▶ _WORK ITEM_
What's wanted here is the full listing below, repeated exactly, with no images in it.

§ §

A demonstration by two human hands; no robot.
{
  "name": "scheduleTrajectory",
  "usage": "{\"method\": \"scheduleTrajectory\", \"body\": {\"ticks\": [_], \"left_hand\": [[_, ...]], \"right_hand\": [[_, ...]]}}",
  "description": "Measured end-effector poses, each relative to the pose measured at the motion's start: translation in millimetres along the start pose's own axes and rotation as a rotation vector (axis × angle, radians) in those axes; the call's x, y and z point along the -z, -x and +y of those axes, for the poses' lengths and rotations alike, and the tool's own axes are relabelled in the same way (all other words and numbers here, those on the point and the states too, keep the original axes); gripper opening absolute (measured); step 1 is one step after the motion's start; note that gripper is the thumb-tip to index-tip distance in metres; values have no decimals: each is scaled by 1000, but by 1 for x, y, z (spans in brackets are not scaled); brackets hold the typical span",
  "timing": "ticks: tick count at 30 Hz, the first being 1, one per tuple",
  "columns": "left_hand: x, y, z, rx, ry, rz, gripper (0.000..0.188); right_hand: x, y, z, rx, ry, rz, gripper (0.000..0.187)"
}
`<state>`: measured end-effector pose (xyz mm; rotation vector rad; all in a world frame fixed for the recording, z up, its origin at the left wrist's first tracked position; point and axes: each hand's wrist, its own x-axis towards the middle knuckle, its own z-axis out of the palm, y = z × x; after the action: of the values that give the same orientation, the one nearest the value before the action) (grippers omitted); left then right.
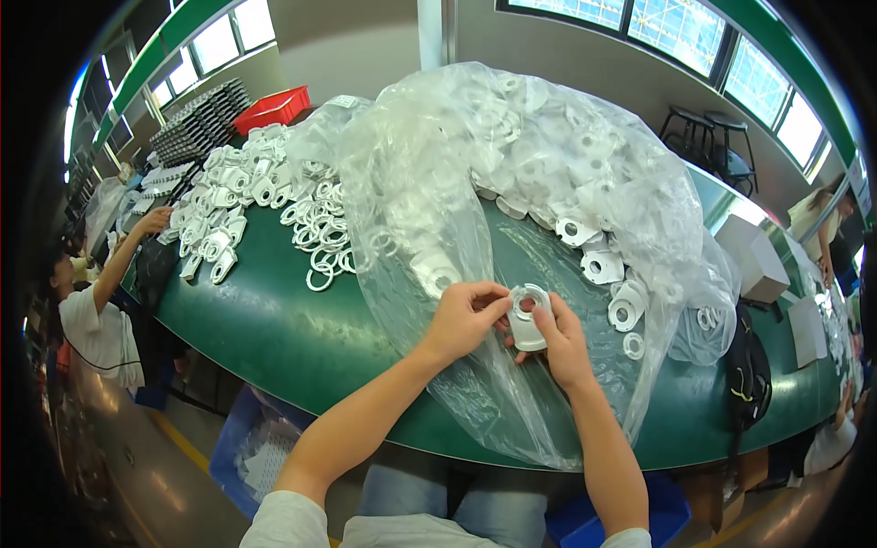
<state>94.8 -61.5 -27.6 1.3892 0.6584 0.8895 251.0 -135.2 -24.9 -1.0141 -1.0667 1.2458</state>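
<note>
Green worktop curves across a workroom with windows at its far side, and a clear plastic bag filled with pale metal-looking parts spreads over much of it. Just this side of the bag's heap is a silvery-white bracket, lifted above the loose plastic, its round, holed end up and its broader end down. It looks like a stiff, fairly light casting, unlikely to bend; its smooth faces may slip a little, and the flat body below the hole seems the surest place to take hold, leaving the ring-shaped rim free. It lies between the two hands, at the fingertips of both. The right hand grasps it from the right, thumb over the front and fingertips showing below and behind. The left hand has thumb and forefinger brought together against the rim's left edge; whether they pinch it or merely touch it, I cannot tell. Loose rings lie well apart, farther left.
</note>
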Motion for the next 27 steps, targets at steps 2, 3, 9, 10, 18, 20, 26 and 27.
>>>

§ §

▶ _ANSWER SECTION_
A demonstration by two human hands; no robot.
{
  "name": "scheduleTrajectory",
  "usage": "{\"method\": \"scheduleTrajectory\", \"body\": {\"ticks\": [_], \"left_hand\": [[_, ...]], \"right_hand\": [[_, ...]]}}",
  "description": "Measured end-effector poses, each relative to the pose measured at the motion's start: translation in millimetres along the start pose's own axes and rotation as a rotation vector (axis × angle, radians) in those axes; the call's x, y and z point along the -z, -x and +y of those axes, for the poses' lengths and rotations alike, and the tool's own axes are relabelled in the same way (all other words and numbers here, those on the point and the states too, keep the original axes); gripper opening absolute (measured); step 1 is one step after the motion's start; note that gripper is the thumb-tip to index-tip distance in metres; values have no decimals: each is scaled by 1000, but by 1 for x, y, z (spans in brackets are not scaled); brackets hold the typical span",
  "timing": "ticks: tick count at 30 Hz, the first being 1, one per tuple",
  "columns": "left_hand: x, y, z, rx, ry, rz, gripper (0.000..0.188); right_hand: x, y, z, rx, ry, rz, gripper (0.000..0.187)"
}
`<state>`: measured end-effector pose (xyz mm; rotation vector rad; all in a world frame fixed for the recording, z up, its origin at the left wrist's first tracked position; point and axes: each hand's wrist, its own x-axis towards the middle knuckle, its own z-axis out of the palm, y = z × x; after the action: of the values that give the same orientation, the one nearest the value before the action) (grippers omitted); left then right.
<state>94.8 -61.5 -27.6 1.3892 0.6584 0.8895 251.0 -135.2 -24.9 -1.0141 -1.0667 1.2458</state>
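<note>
Green worktop curves across a workroom with windows at its far side, and a clear plastic bag filled with pale metal-looking parts spreads over much of it. Just this side of the bag's heap is a silvery-white bracket, lifted above the loose plastic, its round, holed end up and its broader end down. It looks like a stiff, fairly light casting, unlikely to bend; its smooth faces may slip a little, and the flat body below the hole seems the surest place to take hold, leaving the ring-shaped rim free. It lies between the two hands, at the fingertips of both. The right hand grasps it from the right, thumb over the front and fingertips showing below and behind. The left hand has thumb and forefinger brought together against the rim's left edge; whether they pinch it or merely touch it, I cannot tell. Loose rings lie well apart, farther left.
</note>
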Motion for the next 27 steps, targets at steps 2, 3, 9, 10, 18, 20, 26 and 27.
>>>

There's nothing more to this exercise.